**PROBLEM DESCRIPTION**.
Using the listing below, set down exactly the lines from the one that contains "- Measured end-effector" through the one that contains "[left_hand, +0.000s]", with no pictures.
-- Opening Marker --
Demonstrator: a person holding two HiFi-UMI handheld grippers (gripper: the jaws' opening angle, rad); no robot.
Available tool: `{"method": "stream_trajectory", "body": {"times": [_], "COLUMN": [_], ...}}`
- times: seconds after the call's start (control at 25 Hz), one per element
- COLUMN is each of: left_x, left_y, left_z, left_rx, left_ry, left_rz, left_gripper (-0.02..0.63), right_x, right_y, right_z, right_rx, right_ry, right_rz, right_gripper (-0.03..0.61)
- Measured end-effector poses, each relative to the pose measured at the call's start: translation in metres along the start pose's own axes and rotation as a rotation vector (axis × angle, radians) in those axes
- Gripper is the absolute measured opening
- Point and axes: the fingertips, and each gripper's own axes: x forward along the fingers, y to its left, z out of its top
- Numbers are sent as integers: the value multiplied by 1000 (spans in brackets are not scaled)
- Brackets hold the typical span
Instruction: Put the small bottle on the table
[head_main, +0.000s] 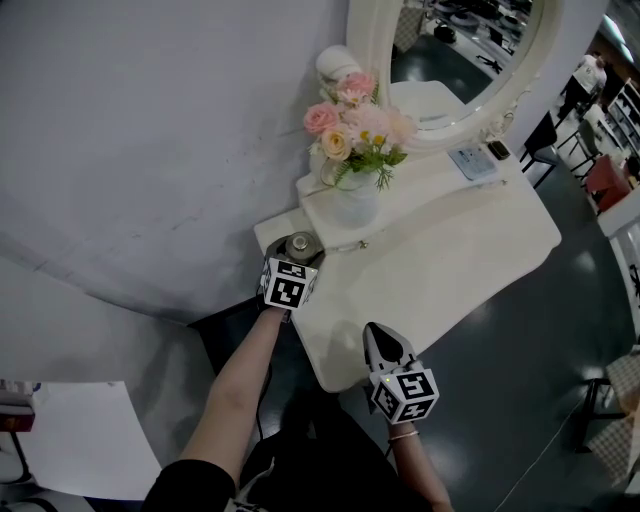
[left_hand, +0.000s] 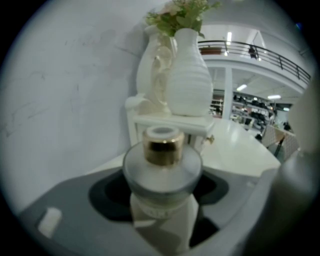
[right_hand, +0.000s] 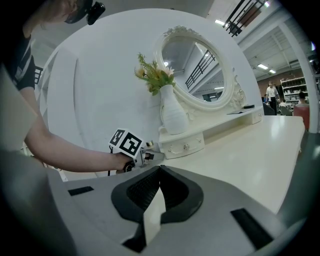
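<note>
The small bottle (head_main: 300, 245) stands upright, its long axis vertical and its gold collar and white cap pointing up. It sits between the jaws of our left tool (head_main: 296, 258), which are clamped on its pale body below the frosted shoulder. We hold it over the tabletop's (head_main: 470, 250) rear left corner, but we cannot tell if its base touches. Just beside it, a raised drawer shelf (head_main: 420, 185) carries a white vase (head_main: 355, 200) of flowers (head_main: 355, 125) under an oval mirror (head_main: 460, 50). Our right tool (head_main: 380, 340) hovers at the front edge with its jaws together and nothing between them. A grey wall (head_main: 150, 120) stands behind, with dark floor (head_main: 500, 400) below.
</note>
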Motion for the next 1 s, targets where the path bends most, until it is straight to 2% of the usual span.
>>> {"method": "stream_trajectory", "body": {"times": [0.16, 0.32, 0.52, 0.72, 1.0], "left_x": [0, -6, -25, -54, -94], "left_y": [0, 4, 6, 3, -9], "left_z": [0, -3, -6, -8, -6], "left_rx": [-7, -50, -83, -113, -130], "left_ry": [-4, -8, -25, -63, -119], "left_rz": [-7, 2, 15, 17, 15], "left_gripper": [341, 376, 374, 354, 265], "right_x": [-1, -5, -9, -13, -21], "right_y": [5, 8, 12, 18, 29], "right_z": [-2, -3, -2, 0, 3], "right_rx": [-3, -7, -9, -18, -27], "right_ry": [4, -1, -10, -23, -46], "right_rz": [7, 6, 3, 5, 3], "right_gripper": [5, 5, 5, 5, 5]}}
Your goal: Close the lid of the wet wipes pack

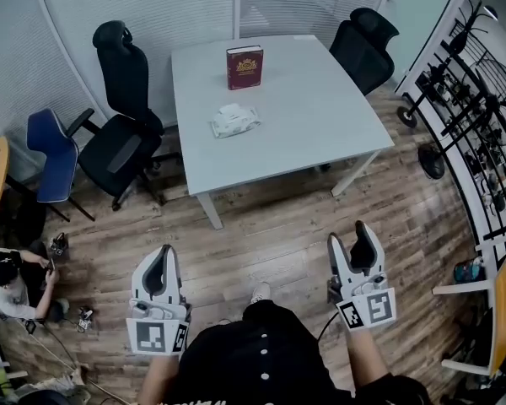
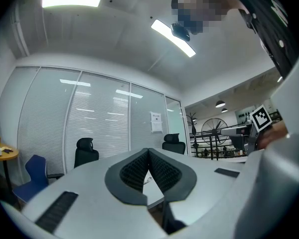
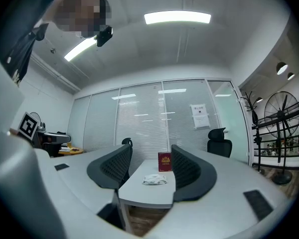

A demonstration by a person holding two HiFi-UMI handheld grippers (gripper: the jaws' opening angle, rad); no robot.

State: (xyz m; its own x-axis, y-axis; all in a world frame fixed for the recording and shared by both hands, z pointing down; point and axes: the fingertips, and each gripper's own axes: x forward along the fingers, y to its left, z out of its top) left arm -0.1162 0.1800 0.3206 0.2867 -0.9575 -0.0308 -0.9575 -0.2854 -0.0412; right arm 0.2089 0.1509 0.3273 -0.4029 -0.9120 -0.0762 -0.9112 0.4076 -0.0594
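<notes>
A: Fingers first?
B: Left gripper (image 2: 148, 151): fingers pressed together, nothing in them. Right gripper (image 3: 149, 158): fingers wide apart and empty. The wet wipes pack (image 3: 154, 179) only shows through the gap, far off.
A: Why held like that?
B: Both are level and aimed at the bench (image 1: 320, 116), well short of it. I'd say approach, with neither set for the lid yet. The lid is too small to read.
A: Where's the pack?
B: Mid-bench, towards the left edge, just nearer than an upright red book (image 1: 244, 67).
A: Room?
B: Wood floor (image 1: 270, 218), black chair (image 1: 122, 133) left of the bench, blue chair (image 1: 55, 154) further left. Blinds on glass walls, and a person (image 1: 8, 285) sitting on the floor, near left.
</notes>
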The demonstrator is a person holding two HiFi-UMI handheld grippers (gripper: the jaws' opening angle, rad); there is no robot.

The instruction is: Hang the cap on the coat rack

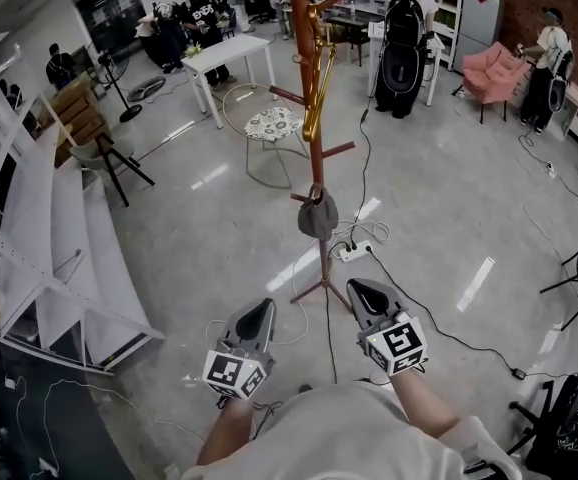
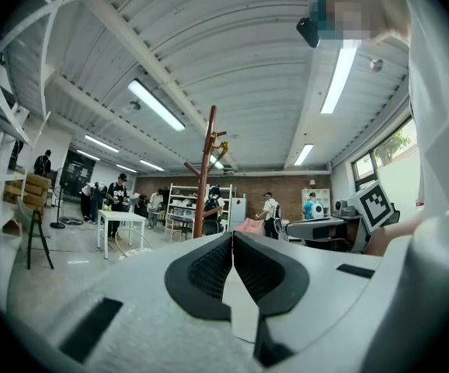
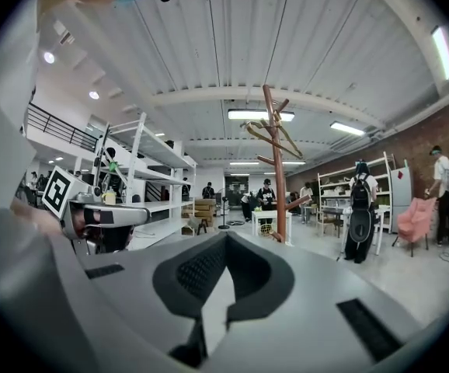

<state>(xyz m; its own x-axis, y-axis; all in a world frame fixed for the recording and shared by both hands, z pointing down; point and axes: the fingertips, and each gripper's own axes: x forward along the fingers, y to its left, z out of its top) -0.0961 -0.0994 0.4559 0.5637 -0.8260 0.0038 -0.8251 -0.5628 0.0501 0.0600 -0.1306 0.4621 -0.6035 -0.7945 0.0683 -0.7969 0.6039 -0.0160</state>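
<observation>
Closest in, the person holds both tools level, side by side and apart. The left tongs (image 1: 260,309) are pressed together with nothing between the pads. The right tongs (image 1: 362,290) are likewise closed tight and empty.

Just past them on the floor (image 1: 199,228), a dark cable (image 1: 409,313) runs out from a white power strip (image 1: 355,252) that lies beside the spread foot of the coat rack (image 1: 315,128).

The cap (image 1: 317,215), grey and soft-looking, hangs low on the rack. It seems to sit on a short peg close against the pole, well below the upper pegs where a golden strap-like thing (image 1: 314,78) dangles. How deep the cap sits on its peg is too small to tell.

Judging from this, the hanging itself looks done, and what is left is to leave it undisturbed:
- Keep both tongs closed and low.
- Draw them straight back, away from the pole rather than sideways past the pegs.
- Step clear of the cable and strip, so that nothing tugs at the rack's foot.
- Look once more that the cap hangs steady. If it sags off the peg's tip, it will need nudging further on.

Farther off stand white shelving (image 1: 39,228) at the left, a white desk (image 1: 227,53), a pink armchair (image 1: 494,68) and several people.
</observation>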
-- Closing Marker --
**ANSWER SECTION**.
- Measured end-effector poses, each relative to the pose measured at the call's start: translation in metres along the start pose's own axes and rotation as a rotation vector (axis × angle, radians) in those axes
- Gripper is the absolute measured opening
- Point and axes: the fingertips, and each gripper's own axes: x forward along the fingers, y to its left, z out of its top
- Numbers are sent as integers: the value multiplied by 1000 (spans in brackets are not scaled)
- Brackets hold the typical span
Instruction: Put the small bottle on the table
[head_main, +0.000s] 
[left_hand, +0.000s] 

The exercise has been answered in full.